As we were waiting, I just couldn't express my disbelief of everything that had happened. I could not believe I was a parent of a child who loved life so much and was going through this. A sense of guilt, hopeless, unworthiness comes to my mind of this struggle that we are going through. Needless to say, Celeste upheld to everything she believed in. She prayed with love and respect to the trial she was giving. She kept saying to herself that this is what she sign up for before coming to earth. She wanted to be brave to any ordeal that she needed to endure in this life ... as something she had already agreed to.
The surgery took place at UCSF Benioff Children's Hospital, it started at 9:00 AM... we knew it was going to be a long surgery. We were still hoping that only part of her stomach needed to be taken out. As time was passing, we were just waiting in the waiting area... we slept in and out trying to catch up on some sleep that we missed. We were praying in our hearts and waiting for them to tell us when she was done. We saw countless of people coming in and out of the place. We watch how Doctors delivered the news to the relatives waiting for news of their children. I was struggling every time to hold my tears emphasizing what they were going thru. Feeling thankful for the members of our family and church for their support. My cousin Ezequiel came to visit with my aunt and they were waiting patiently with us. Time was running and people were leaving as it became dark outside... the Dr. came out and said that everything went well, except, that as they were doing x rays... they found out that they may have left something inside her and needed to open her up again and check on it. What do you do? What could we had said... except go and fix whatever the problem was.
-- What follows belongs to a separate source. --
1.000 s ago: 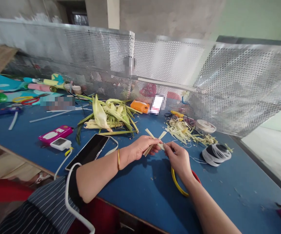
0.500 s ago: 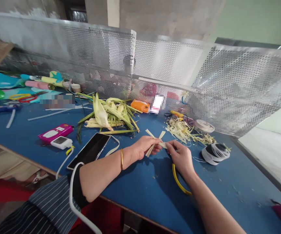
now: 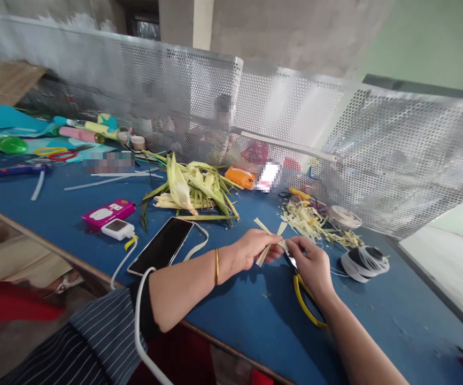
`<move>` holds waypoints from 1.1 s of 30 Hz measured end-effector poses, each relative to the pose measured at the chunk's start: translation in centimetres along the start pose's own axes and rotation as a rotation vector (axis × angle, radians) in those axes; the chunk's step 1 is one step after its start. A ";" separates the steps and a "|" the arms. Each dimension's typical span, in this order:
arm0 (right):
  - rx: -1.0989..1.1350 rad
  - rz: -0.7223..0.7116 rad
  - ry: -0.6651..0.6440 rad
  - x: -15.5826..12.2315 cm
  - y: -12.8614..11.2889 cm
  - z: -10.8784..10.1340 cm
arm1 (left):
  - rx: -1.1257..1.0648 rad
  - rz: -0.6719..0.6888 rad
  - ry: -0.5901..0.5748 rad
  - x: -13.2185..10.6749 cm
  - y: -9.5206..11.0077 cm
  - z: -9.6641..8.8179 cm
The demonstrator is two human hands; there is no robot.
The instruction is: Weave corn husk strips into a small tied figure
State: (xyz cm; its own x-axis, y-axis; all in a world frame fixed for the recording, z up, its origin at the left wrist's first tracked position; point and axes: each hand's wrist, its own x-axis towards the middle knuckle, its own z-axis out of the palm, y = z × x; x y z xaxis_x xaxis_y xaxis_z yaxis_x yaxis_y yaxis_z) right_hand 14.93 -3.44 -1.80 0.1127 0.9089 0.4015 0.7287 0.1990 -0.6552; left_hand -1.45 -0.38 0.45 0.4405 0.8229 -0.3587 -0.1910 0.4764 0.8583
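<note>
My left hand [image 3: 253, 249] is closed on pale strips of corn husk [image 3: 264, 237] that cross each other above the blue table [image 3: 251, 315]. My right hand [image 3: 311, 263] pinches the same strips from the right, its fingertips touching those of the left. Yellow-handled scissors [image 3: 304, 299] lie on the table under my right wrist. A pile of green and pale corn husks [image 3: 189, 188] lies behind my left hand. Husk shreds [image 3: 311, 222] lie behind my right hand.
A phone [image 3: 161, 246] lies by my left forearm, with a pink device [image 3: 107, 210] and a small white device [image 3: 118, 228] to its left. A spool of white thread [image 3: 363, 262] sits right of my hands. A perforated metal screen [image 3: 295, 123] runs along the back.
The view has shifted, so everything sits further right in the picture. Both hands stay closed on the husk strips; the scissors' blades now show under my right hand.
</note>
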 end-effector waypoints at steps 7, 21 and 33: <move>0.028 0.009 -0.018 0.0 -0.1 0.1 | -0.004 0.054 -0.029 0.4 -0.3 -0.2; 0.060 0.046 0.001 -0.2 -0.2 0.1 | 0.004 0.001 0.022 0.1 0.4 0.1; 0.128 -0.006 -0.029 -0.9 -1.7 0.0 | 0.093 0.208 0.112 0.8 0.0 -0.1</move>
State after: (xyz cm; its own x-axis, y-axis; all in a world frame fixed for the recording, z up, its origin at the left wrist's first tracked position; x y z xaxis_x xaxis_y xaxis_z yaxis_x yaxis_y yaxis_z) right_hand 13.61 -4.62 -1.03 0.0877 0.9171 0.3888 0.6367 0.2486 -0.7300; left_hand -1.20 0.29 0.15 0.2994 0.9320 -0.2044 -0.1839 0.2666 0.9461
We were not happy but we controlled our emotions... our number one priority was our little girl. I believe it took them 11 hrs...
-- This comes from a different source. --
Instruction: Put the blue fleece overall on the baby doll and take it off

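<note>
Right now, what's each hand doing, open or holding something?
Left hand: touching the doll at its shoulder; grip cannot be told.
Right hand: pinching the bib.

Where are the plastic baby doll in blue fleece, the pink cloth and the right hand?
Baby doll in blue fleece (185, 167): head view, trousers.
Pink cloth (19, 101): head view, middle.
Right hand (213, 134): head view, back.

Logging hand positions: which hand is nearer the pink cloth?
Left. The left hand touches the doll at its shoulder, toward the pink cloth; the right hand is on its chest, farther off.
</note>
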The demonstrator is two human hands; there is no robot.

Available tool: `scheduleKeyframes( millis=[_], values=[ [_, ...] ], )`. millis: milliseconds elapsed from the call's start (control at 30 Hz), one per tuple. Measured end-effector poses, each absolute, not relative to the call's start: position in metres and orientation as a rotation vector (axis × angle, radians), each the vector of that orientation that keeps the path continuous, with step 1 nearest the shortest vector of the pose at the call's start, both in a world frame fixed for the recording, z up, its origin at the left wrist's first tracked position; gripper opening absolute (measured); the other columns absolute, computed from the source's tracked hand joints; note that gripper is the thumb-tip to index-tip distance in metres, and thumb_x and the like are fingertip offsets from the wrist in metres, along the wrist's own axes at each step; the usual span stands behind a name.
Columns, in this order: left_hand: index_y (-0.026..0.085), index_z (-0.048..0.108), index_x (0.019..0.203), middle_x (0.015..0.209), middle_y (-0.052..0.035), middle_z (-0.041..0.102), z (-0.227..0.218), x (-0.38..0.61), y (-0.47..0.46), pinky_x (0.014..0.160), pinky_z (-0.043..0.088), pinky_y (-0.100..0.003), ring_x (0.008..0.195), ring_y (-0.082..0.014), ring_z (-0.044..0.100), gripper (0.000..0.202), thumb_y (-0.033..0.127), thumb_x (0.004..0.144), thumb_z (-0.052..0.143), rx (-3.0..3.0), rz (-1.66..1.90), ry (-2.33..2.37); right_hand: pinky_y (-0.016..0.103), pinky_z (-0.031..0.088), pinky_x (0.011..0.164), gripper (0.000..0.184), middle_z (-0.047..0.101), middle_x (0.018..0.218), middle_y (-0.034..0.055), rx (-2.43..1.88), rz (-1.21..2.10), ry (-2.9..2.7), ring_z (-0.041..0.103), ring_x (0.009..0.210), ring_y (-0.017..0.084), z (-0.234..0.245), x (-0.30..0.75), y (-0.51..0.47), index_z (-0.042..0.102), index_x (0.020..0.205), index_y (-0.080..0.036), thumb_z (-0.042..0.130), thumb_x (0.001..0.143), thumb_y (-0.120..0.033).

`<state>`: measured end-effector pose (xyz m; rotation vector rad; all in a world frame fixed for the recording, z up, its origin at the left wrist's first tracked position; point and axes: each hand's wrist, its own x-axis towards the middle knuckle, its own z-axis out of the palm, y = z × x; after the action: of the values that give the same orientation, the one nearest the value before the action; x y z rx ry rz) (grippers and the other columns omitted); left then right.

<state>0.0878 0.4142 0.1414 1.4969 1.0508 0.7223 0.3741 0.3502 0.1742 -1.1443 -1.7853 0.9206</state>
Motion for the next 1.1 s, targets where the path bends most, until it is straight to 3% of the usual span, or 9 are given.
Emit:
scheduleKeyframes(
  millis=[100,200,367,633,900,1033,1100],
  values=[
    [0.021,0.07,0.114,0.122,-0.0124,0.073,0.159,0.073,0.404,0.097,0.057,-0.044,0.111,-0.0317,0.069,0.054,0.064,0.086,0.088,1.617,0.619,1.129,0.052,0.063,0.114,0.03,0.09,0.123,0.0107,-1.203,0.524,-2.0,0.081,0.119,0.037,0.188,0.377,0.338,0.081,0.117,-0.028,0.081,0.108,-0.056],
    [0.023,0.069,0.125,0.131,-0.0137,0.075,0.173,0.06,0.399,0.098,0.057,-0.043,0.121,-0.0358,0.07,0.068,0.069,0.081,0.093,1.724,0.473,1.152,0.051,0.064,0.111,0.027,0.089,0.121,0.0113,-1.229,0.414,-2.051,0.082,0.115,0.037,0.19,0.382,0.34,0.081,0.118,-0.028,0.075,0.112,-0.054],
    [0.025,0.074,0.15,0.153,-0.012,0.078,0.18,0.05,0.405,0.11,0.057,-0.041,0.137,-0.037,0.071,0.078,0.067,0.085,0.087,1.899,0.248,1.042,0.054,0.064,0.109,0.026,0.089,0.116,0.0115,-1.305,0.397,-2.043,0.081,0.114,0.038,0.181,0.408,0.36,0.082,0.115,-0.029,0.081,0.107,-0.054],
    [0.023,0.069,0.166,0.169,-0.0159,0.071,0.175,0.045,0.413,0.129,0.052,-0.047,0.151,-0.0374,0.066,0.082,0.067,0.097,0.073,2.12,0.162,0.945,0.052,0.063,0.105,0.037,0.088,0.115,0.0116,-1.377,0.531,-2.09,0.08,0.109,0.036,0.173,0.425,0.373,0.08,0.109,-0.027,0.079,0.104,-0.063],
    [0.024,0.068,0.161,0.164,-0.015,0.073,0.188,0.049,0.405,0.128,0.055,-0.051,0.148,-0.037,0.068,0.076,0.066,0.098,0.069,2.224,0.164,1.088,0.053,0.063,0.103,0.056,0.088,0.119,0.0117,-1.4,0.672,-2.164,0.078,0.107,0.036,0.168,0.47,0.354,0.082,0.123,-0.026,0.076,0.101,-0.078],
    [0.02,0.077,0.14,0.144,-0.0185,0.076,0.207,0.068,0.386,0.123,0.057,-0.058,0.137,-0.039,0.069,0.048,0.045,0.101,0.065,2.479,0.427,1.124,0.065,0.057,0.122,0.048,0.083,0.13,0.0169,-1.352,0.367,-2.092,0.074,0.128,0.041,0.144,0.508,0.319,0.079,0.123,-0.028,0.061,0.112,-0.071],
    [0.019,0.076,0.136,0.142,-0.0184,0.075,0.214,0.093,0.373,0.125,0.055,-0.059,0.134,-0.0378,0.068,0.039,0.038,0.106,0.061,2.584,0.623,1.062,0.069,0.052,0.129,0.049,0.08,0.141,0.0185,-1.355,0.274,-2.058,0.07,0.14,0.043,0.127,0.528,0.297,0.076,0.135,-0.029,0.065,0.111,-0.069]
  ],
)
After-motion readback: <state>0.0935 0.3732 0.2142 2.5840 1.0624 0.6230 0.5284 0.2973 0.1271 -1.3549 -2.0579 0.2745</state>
The Surgeon explained to us that Celeste's stomach was removed, that about 15% of her liver was removed, that er pancreas was also cut... leaving the head for reattachment, her spleen was gone, he had to cut part of the esophagus, took lymph nodes around the area... plenty of them... (can't recall a number), all this plus the redirection of the pancreas and so forth. I just couldn't believe what my daughter was experiencing. I have always been a chicken when it has come to a possible surgery, and here, my daughter is being butchered with the hopes of her surviving this cancer. Sick! I felt sick and so useless to not be able to do anything for her. They did let us know that her condition or I should say her looks would be a shock to us... so we needed to be aware.
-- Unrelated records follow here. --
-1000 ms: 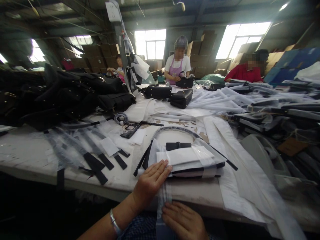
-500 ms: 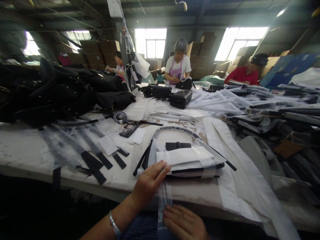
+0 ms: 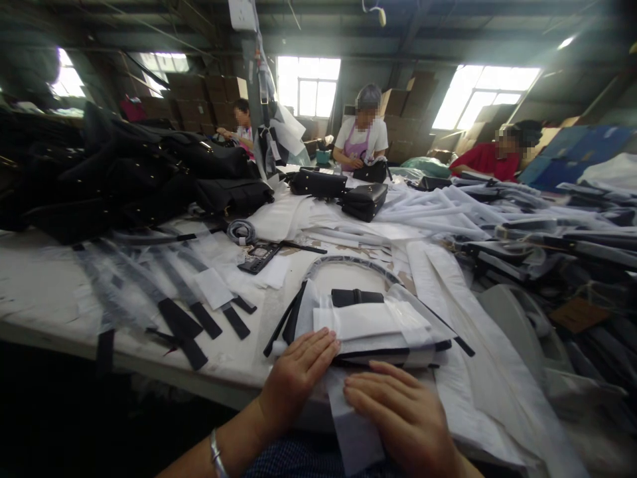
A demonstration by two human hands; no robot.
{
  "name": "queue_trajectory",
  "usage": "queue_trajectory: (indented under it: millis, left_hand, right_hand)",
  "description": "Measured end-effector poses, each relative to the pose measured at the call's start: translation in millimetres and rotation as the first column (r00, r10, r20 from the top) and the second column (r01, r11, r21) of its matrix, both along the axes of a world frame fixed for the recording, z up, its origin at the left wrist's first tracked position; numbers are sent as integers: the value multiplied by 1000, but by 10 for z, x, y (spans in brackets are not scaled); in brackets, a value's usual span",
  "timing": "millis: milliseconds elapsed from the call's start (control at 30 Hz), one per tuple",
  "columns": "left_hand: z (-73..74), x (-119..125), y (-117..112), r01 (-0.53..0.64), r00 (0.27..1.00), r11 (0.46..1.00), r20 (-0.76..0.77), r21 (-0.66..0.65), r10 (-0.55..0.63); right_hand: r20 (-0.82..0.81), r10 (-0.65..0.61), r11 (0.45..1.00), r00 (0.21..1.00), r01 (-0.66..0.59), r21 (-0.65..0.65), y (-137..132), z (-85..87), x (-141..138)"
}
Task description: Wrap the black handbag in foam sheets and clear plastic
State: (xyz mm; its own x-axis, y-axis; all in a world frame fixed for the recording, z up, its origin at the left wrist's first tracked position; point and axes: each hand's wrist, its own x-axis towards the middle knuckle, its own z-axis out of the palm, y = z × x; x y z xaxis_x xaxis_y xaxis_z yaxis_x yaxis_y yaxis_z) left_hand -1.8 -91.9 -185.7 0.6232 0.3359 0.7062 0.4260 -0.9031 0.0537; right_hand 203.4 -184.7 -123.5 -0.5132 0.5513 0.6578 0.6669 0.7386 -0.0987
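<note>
A black handbag (image 3: 393,356) wrapped in white sheet and clear film lies at the table's front edge. Its film-wrapped handle (image 3: 348,260) arches away from me, and a white sheet (image 3: 361,323) covers its front. My left hand (image 3: 303,362) rests on the bag's lower left corner, fingers stretched out flat. From under the bag, a translucent plastic strip (image 3: 354,431) hangs over the edge towards my lap. My right hand (image 3: 403,408) lies over this strip's right side with fingers extended; its thumb is hidden.
Left on the table (image 3: 40,312) are film-wrapped black straps (image 3: 182,318). Black bags (image 3: 149,172) are heaped behind them. A coiled strap (image 3: 241,232) lies mid-table. To the right stand a grey tape-dispenser-like object (image 3: 517,325) and piled wrapped pieces (image 3: 547,232). Several co-workers (image 3: 361,136) sit across.
My right hand has risen from the lower part of the strip to near the bag's front edge. The strip now slants and looks wider. My left hand stays on the bag's corner.
</note>
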Motion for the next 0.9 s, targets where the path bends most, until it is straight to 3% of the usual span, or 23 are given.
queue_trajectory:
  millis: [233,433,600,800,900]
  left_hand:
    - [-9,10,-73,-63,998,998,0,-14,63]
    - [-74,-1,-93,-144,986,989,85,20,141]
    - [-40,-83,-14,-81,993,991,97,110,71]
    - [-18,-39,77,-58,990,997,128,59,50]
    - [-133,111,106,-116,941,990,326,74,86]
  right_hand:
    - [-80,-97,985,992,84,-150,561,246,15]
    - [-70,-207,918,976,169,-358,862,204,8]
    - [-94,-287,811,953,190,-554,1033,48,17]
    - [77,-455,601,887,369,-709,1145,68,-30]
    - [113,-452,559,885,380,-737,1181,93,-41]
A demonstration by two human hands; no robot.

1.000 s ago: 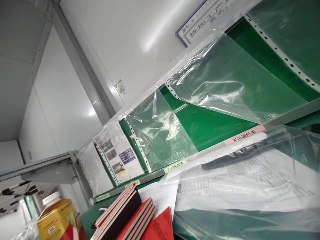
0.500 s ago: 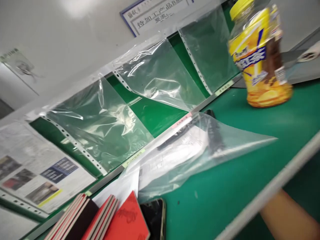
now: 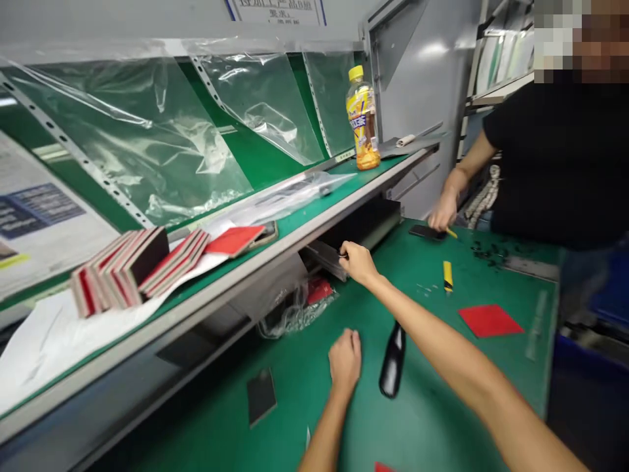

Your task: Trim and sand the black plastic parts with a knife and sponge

It was so hard to look at her. She looked like a different person. She was so swollen up! They were right about letting us know before hand what she might look like after surgery, it prepared us mentally so we would not be on the ground once we saw her.
Once she regained consciousness, she was trying to communicate with us even though she couldn't because of the tubing she had placed in her mouth. She signaledas if she was writing on air ... then I remember to give her my note phone and she wrote Thank you. A simple thank you to those who put all the effort to make her better. It took a day for her to be taken off the breathing tube. She was just amazing... sticking out her tongue to her brothers and making love signs.
She was in the hospital until July 10, 2015. During this time she had to carry with her two drains and wait for them to be taking them out. By the way... whatever they left inside her it was still inside. Apparently it was a wire of thermometer that got clipped with the staple in her esophagus. We were concerned of it... but she was to come back and see if they can take it out with an endoscopy.